_Task details_. Show every line below where "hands" can be found.

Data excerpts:
* * * * *
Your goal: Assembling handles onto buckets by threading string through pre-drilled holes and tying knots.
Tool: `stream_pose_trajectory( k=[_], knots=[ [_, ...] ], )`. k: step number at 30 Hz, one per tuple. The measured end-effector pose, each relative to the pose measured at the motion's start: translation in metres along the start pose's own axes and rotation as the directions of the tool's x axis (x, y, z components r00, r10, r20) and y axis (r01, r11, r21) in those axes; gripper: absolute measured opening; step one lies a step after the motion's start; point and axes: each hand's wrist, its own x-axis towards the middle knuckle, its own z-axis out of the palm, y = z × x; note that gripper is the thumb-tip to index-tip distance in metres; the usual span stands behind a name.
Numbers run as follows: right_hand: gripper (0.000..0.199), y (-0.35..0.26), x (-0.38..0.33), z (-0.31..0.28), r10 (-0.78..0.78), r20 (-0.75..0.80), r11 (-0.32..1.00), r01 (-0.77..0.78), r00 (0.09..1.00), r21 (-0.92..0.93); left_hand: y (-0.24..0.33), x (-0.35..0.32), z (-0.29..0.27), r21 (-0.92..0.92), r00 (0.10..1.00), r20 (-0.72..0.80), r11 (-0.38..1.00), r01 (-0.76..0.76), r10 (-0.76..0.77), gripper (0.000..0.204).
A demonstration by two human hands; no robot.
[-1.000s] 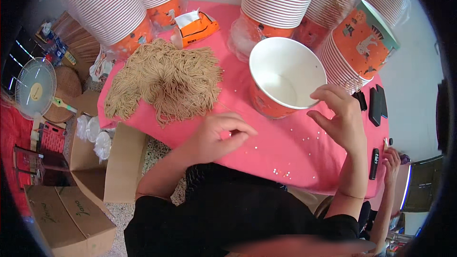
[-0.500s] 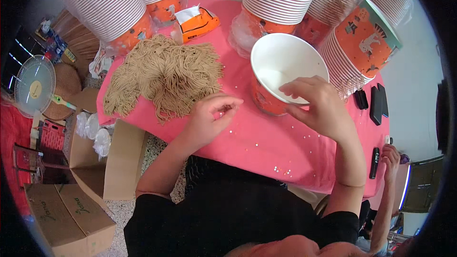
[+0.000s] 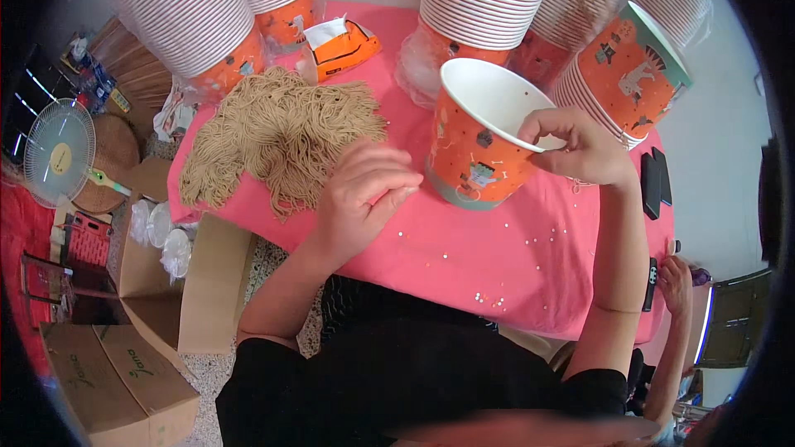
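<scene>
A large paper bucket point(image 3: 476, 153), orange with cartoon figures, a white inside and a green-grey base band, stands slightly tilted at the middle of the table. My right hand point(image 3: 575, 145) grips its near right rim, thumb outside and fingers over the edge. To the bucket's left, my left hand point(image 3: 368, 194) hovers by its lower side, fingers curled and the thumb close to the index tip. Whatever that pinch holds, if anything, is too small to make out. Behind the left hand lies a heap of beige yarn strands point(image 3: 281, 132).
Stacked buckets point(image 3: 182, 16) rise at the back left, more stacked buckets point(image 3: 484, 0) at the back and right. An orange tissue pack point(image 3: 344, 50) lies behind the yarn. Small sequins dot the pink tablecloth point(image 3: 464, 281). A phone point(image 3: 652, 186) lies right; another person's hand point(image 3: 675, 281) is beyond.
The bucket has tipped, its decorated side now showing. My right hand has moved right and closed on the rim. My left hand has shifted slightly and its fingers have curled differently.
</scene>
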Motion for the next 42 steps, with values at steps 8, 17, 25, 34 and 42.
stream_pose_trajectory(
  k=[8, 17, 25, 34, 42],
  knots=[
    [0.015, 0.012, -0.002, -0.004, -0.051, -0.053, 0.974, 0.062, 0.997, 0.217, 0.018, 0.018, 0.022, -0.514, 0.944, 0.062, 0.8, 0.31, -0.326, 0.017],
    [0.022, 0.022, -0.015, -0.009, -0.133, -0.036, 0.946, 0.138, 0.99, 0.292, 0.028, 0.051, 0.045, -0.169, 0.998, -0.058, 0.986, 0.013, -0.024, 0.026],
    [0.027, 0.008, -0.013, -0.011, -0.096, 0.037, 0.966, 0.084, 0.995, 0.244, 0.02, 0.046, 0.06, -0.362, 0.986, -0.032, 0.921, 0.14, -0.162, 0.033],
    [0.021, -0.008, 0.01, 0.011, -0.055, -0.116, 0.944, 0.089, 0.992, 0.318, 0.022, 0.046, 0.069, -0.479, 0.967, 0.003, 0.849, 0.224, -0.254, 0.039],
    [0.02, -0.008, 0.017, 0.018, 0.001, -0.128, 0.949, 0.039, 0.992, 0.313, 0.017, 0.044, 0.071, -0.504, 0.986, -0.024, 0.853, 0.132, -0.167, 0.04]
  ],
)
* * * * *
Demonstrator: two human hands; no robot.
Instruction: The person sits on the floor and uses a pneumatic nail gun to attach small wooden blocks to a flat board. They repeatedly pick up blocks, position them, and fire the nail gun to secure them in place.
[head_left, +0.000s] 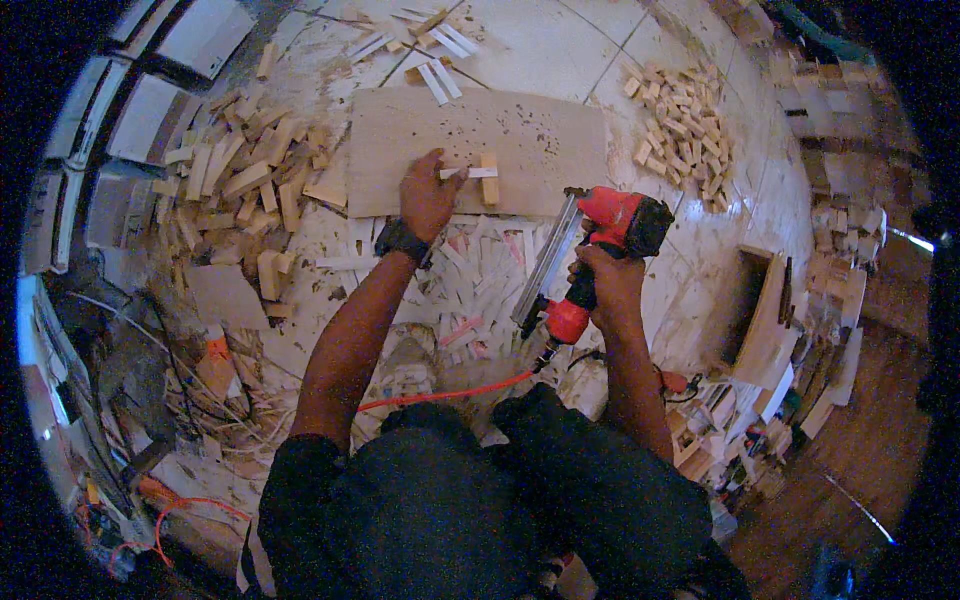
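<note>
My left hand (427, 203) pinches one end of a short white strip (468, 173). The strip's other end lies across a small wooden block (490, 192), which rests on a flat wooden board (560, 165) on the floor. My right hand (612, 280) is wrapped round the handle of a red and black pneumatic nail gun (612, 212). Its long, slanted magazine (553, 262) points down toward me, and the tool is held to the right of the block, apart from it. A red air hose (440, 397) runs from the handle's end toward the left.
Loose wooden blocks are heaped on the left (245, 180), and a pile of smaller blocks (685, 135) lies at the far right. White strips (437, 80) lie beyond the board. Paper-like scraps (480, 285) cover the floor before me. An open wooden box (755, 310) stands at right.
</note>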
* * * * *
_Solution for this problem_.
A demonstration by two human hands; no robot.
Demonstrator: two human hands; no robot.

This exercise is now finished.